There's a really great documentary on Netflix called Sustainable. That film resonates with me in many ways; it was the first film I watched that made me change my mind about what I would purchase from the grocery store, which was realizing that I really didn't want to purchase much. It was fascinating to learn that a majority of the wheat grown and used for baking here in the US is majorly lacking in any nutritional value. That's because the grains are often not whole, modified, and processed. The most well known conventional grains that we eat today: wheat, corn, and rice lack a lot of the nutritional punch than what we could be eating, ancient grains, like teff, einkorn, emmer, amaranth, millet, quinoa, black rice, black barley, rye, and spelt. In my strange obsession with researching what the colonial people of America were eating, I learned that they often made bread out of rye and corn. It was what was available to them. They didn't have modernized wheat like we do today.

Every time I make bread I hope that I can do better. We still bake with all purpose white wheat. It's harder to find flours made with different grains. I actually hope to start making my own flours at home! We recently bought a VitaMix, which can easily make flour from whole grains, and that will be fun to experiment with. Also, I always think Bob's Red Mill flours look pretty decent. What are your opinions on that? Do you have a place to source ancient, whole grain flours?

Ingredients | 

  • 2 1/3 cups boiling water
  • 1 cup oatmeal
  • 1/2 cup butter, cubed
  • 1/3 cup molasses
  • 1 tbsp brown sugar
  • 5 tsp yeast
  • 2 tsp salt
  • 5 1/2 to 6 1/2 cups whole grain flour
  1. In a large standing mixer, pour the boiling water over the oats. Stir in the butter, molasses, and brown sugar. Let sit for about 5-7 minutes, or until the mixture has settled and the water has cooled slightly. Stir occasionally.
  2. Add the yeast and salt and stir in. Begin to incorporate the flour. I find the best way to do so is to add about 3 1/2 cups all at once. With an attached dough hook, bring the mixer up to a medium speed and let a sticky dough form. Begin adding a cup of flour at a time and letting the dough form, up to 6 cups, until the dough no longer sticks to the side of the bowl. It's a lot of dough, so you will have to take it out after about 5-6 cups to knead by hand!
  3. Begin to knead the soft dough by hand on a lightly floured surface.
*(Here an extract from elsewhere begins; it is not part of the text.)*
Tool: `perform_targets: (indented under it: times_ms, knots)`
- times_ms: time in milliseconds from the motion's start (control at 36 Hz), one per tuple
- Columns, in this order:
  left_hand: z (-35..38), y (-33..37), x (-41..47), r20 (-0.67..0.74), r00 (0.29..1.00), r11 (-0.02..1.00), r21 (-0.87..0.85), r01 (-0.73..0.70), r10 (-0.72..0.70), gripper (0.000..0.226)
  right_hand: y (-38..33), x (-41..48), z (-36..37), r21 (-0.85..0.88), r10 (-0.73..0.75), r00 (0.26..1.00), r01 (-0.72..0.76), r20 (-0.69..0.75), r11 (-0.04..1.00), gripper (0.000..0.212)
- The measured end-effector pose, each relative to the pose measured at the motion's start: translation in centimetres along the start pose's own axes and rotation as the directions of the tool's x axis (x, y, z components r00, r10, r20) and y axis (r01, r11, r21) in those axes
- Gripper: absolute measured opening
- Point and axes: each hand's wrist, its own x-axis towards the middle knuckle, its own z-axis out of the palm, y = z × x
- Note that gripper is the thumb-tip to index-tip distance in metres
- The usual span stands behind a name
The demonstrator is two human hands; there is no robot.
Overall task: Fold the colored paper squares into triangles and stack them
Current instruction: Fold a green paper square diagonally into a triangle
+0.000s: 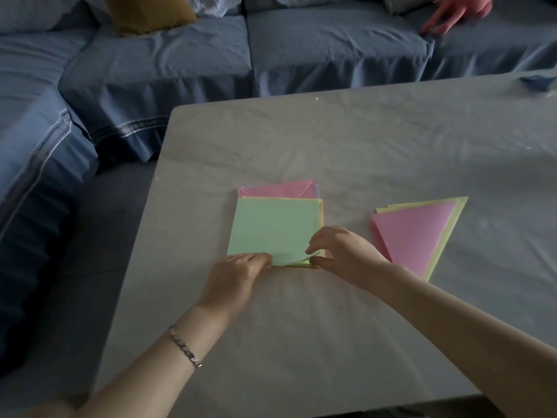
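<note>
A stack of colored paper squares lies mid-table, with a green square (272, 229) on top and pink paper (277, 189) showing behind it. My right hand (340, 248) pinches the green sheet's near right corner, which is lifted slightly off the stack. My left hand (238, 274) rests with curled fingers on the stack's near edge, at the left of that corner. To the right lie folded triangles: a pink triangle (413, 233) on top of a yellow triangle (452, 224).
The table (301, 327) has a wrinkled pale cover. A blue sofa (180, 70) wraps the far and left sides, with a mustard cushion (147, 12). Another person's hand (458, 12) rests on the sofa at the far right. A blue scrap (538, 82) lies at the table's far right edge.
</note>
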Motion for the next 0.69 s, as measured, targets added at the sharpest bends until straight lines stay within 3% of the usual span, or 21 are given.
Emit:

Knead until it becomes smooth and elastic, about 8-10 minutes. Place in a greased bowl, turn it over once or twice to coat all sides, and cover with a damp towel. Let rise until doubled, about an hour, in a warm and draft free place. I always use my oven.
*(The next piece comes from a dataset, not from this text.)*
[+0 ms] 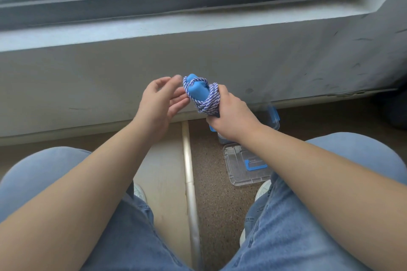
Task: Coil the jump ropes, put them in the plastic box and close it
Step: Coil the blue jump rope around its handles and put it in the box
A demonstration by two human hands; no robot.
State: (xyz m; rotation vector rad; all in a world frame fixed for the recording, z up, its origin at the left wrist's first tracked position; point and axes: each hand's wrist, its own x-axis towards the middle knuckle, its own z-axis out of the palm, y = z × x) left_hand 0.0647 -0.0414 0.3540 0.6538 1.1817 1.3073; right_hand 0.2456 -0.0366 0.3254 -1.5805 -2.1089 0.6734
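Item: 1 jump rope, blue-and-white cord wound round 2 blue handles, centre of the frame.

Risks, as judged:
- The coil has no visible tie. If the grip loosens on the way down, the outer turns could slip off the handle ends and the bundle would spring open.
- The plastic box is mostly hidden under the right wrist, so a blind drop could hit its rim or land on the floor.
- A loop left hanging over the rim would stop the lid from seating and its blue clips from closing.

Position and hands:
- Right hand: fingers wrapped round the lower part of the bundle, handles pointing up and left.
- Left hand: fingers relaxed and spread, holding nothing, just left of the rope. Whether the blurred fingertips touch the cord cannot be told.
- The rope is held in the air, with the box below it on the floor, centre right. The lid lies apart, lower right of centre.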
  4. Punch down the dough. This is where it gets fun! I decided to use my new artisanal bread cloche from Freckled Hen Farmhouse. It is awesome! If you have a cloche, shape the dough into a ball and place in the center of the cloche. Close the lid and let rise until doubled, about 45 minutes. Don't have a cloche? Separate the dough in two, shape into loaves, and place into greased load pans. Cover with a towel and let rise until doubled, about an hour. Sprinkle some extra oats on top of the loaves if you wish!
  5. Once risen, preheat the oven to 375. Slice into the loaves with a sharp knife on top to let air escape. Bake for about 35-40 minutes until golden brown and the loaves sound hollow when knocked upon. If baking in a cloche, you'll want to remove the lid for the last 5-10 minutes, and it may take you a bit longer cooking time since it's all in one! I find that I have to cook this bread for between 45-50 minutes in the cloche.
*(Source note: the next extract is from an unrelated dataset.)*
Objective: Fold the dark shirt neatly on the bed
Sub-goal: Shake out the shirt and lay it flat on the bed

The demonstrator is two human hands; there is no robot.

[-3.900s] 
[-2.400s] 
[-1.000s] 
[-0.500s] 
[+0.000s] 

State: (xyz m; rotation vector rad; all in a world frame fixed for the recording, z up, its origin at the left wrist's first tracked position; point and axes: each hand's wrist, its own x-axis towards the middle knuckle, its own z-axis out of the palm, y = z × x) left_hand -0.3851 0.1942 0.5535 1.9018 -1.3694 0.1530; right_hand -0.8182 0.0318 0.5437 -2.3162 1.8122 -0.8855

I found this bread recipe somehow makes it seem more colonial with the addition of the molasses. It was commonly used at the time as a sweetener considering refined sugars were hard to come by. It find that I enjoy the flavor so much more in a bread rather than honey. Honey kind of gives bread a strange grainy texture, but that could also be because most honey breads involve whole wheat. I hope you enjoy making this recipe! It makes a really lovely addition to your holiday table and tastes phenomenal. It makes a really great sandwich bread, too, if you use a loaf pan!